اَلنَّوْعُ الرَّابِعُ؛ حُرُوفٌ تَنْصِبُ الْفِعْلَ الْمُضَارِعَ وَ هِيَ أَرْبَعَةٌ. اَلأَوَّلُ أَنْ، نَحْوُ؛ أُحِبُّ أَنْ أُطِيعَ اللهَ تَعَالَى. وَ الثَّانِى لَنْ، نَحْوُ؛ لَنْ يَغْفِرَ اللهُ تَعَالَى لِلْكَافِرِينَ. وَ الثَّالِثُ كَىْ، نَحْوُ؛ أُحِبُّ طُولَ الْعُمْرِ كَىْ أُحَصِّلَ الْعِلْمَ. وَ الرَّابِعُ إِذَنْ، نَحْوُ؛ قَوْلِكَ؛ لِمَنْ قَالَ اُطِيعُ اللهَ تَعَالَى إِذَنْ تَدْخُلَ الْجَنَّةَ
اَلنَّوْعُ الرَّابِعُ kırk dokuz adet olan ve 5 nevden oluşan Semai Amillerin dördüncü nev’i; حُرُوفٌ harflerdir, öyle harfler ki; تَنْصِبُ nasb eder, الْفِعْلَ الْمُضَارِعَ fiil-i muzariyi nasb eden harflerdir. وَ هِيَ ve o harfler; أَرْبَعَةٌ dört tanedir. اَلأَوَّلُ birincisi; أَنْ “en” (masdara tevil eden edat) harfidir. نَحْوُ misali şöyledir; أُحِبُّ أَنْ أُطِيعَ اللهَ تَعَالَى “Allah-u Teala’ya itaat etmemi severim” gibi. وَ الثَّانِى ikincisi; لَنْ “len” (asla, kesinlikle değildir) harfidir. نَحْوُ misali şöyledir; لَنْ يَغْفِرَ اللهُ تَعَالَى لِلْكَافِرِينَ “Allah-u Teala kafirleri asla bağışlamayacaktır” gibi. وَ الثَّالِثُ üçüncüsü; كَىْ “key” (için) harfidir.
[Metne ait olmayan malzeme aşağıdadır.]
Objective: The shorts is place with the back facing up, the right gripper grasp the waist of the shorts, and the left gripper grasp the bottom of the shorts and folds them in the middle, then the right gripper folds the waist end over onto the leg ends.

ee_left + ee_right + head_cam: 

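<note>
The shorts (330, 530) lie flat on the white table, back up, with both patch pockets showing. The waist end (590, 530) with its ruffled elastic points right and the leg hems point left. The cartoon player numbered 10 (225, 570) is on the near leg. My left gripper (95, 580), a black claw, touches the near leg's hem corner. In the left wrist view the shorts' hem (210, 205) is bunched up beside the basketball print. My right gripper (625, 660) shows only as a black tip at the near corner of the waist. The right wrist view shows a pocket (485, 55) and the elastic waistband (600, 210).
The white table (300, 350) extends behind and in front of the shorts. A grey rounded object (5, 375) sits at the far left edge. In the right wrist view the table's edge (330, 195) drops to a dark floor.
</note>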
Bu كَىْ harfi daha önce harf-i cerrlerde karşımıza çıkmıştır. Harf-i cerr olarak كَيْمَهْ dedik ama yine de isimlerin başında كَىْ olarak bulunabilir. كَىْ harfinin harfi-i cerr mi yoksa fiil-i muzariyi nasb eden harf mi olduğunu anlamak çok kolaydır. Adı üstündedir, önündeki fiil ise muzariyi nasb eden edattır, önündeki isim ise zaten harf-i cerrdir. İsim meksur olur ama fiil kesre almaz. Muzari fiil ref, nasb ve cezm alametlerine sahiptir. نَحْوُ misali şöyledir; أُحِبُّ طُولَ الْعُمْرِ كَىْ أُحَصِّلَ الْعِلْمَ “İlim tahsil etmek için ömrün uzununu severim” gibi. وَ الرَّابِعُ dördüncüsü; إِذَنْ “izen” (öyleyse, o halde, o zaman) harfidir. نَحْوُ misali şöyledir; قَوْلِكَ senin (erkek) sözün; لِمَنْ قَالَ اُطِيعُ اللهَ تَعَالَى إِذَنْ تَدْخُلَ الْجَنَّةَ “Kim Allah-u Teala’ya itaat ederim der ise öyleyse o kişi cennete girer” gibi. Bu cümle kitaplarda ters yazılmıştır. Doğrusu böyledir. Burada, ben itaat ederim diyen kişi gaib mi, gaibe mi, muhatab mı, muhataba mı bilmiyoruz. Dolayısıyla “ben itaat ederim” diyen kim ise تَدْخُلَ lafzı ona göre şekillenir. Şöyle düşünelim: İki kişi konuşuyorlar. A kişisi, B kişisine “Kim Allah’a itaat ederim der ise o halde o kişi cennete girer” diyor. B kişisi de bu sözü sevmiş olacak ki normal bir zamanda A kişisine hitaben senin şu sözün var ya yani “Kim Allah’a itaat ederim der ise o halde o kişi cennete girer” bu doğrudur demeye getiriyor. Sözün içerisindeki zamirler belli değil. Yani sözü söyleyen cennete giren kişi değil. Bunu konuşma arasındaki cümle gibi düşünün. Gerçekte kim Allah’a itaat ederim der ise bizler ona cevaben o halde cennete gidersin deriz. Erkek der ise تَدْخُلَ الْجَنَّةَ deriz, kadın der ise تَدْخُلِي الْجَنَّةَ deriz. Zamire göre konuşuruz.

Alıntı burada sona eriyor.